*Task objective*.
Only the closing part of the listing is wanted: reproduce exactly the line containing "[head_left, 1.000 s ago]" and all lines below it.
-- Stored data follows --
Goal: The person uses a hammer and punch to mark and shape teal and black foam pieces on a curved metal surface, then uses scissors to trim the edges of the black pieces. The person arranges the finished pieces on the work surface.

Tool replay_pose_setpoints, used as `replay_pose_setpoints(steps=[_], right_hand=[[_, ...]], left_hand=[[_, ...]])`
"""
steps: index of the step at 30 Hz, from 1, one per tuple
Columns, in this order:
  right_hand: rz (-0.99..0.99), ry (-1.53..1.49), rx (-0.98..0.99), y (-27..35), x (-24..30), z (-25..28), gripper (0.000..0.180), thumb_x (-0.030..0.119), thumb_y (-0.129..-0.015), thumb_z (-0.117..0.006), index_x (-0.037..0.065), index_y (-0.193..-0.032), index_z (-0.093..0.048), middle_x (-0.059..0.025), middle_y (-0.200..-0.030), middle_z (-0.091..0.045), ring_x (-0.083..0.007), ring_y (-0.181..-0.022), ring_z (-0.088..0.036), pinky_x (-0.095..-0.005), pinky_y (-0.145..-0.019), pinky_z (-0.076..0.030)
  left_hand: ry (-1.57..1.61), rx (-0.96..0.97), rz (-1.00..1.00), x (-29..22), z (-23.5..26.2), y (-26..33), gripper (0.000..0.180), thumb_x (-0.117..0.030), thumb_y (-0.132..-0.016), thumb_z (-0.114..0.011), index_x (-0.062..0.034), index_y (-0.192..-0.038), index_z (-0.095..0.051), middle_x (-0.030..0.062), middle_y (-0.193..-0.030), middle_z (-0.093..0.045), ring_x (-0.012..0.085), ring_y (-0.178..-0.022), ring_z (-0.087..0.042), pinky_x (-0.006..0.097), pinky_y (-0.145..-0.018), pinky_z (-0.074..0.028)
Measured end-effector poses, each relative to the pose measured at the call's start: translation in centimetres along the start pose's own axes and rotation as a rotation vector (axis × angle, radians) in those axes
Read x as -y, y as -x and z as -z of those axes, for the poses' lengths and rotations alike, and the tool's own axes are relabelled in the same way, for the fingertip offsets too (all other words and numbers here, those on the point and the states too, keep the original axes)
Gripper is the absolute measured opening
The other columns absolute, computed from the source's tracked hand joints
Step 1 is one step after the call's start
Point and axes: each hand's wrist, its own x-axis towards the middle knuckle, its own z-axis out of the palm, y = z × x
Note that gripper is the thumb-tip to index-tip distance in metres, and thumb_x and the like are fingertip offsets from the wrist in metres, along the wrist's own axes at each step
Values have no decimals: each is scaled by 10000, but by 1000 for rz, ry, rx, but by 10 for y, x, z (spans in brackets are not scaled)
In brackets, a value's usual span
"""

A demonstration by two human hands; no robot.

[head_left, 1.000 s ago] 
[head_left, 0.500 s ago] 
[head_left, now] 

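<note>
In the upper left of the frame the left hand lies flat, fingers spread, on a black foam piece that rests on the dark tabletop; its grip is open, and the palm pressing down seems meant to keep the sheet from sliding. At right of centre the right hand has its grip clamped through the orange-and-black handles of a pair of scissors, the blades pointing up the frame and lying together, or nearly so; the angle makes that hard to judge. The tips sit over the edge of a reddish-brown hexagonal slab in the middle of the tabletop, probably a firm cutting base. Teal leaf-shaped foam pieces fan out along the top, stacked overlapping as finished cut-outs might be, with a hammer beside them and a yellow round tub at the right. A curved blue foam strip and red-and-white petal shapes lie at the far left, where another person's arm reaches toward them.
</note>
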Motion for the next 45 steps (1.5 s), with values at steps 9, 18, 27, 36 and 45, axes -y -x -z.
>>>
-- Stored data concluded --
*Completed task*.
[head_left, 1.000 s ago] 
[head_left, 0.500 s ago] 
[head_left, now] 

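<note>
In the upper left of the frame the left hand lies flat, fingers spread, on a black foam piece that rests on the dark tabletop; its grip is open, and the palm pressing down seems meant to keep the sheet from sliding. At right of centre the right hand has its grip clamped through the orange-and-black handles of a pair of scissors, the blades pointing up the frame and lying together, or nearly so; the angle makes that hard to judge. The tips sit over the edge of a reddish-brown hexagonal slab in the middle of the tabletop, probably a firm cutting base. Teal leaf-shaped foam pieces fan out along the top, stacked overlapping as finished cut-outs might be, with a hammer beside them and a yellow round tub at the right. A curved blue foam strip and red-and-white petal shapes lie at the far left, where another person's arm reaches toward them.
</note>
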Motion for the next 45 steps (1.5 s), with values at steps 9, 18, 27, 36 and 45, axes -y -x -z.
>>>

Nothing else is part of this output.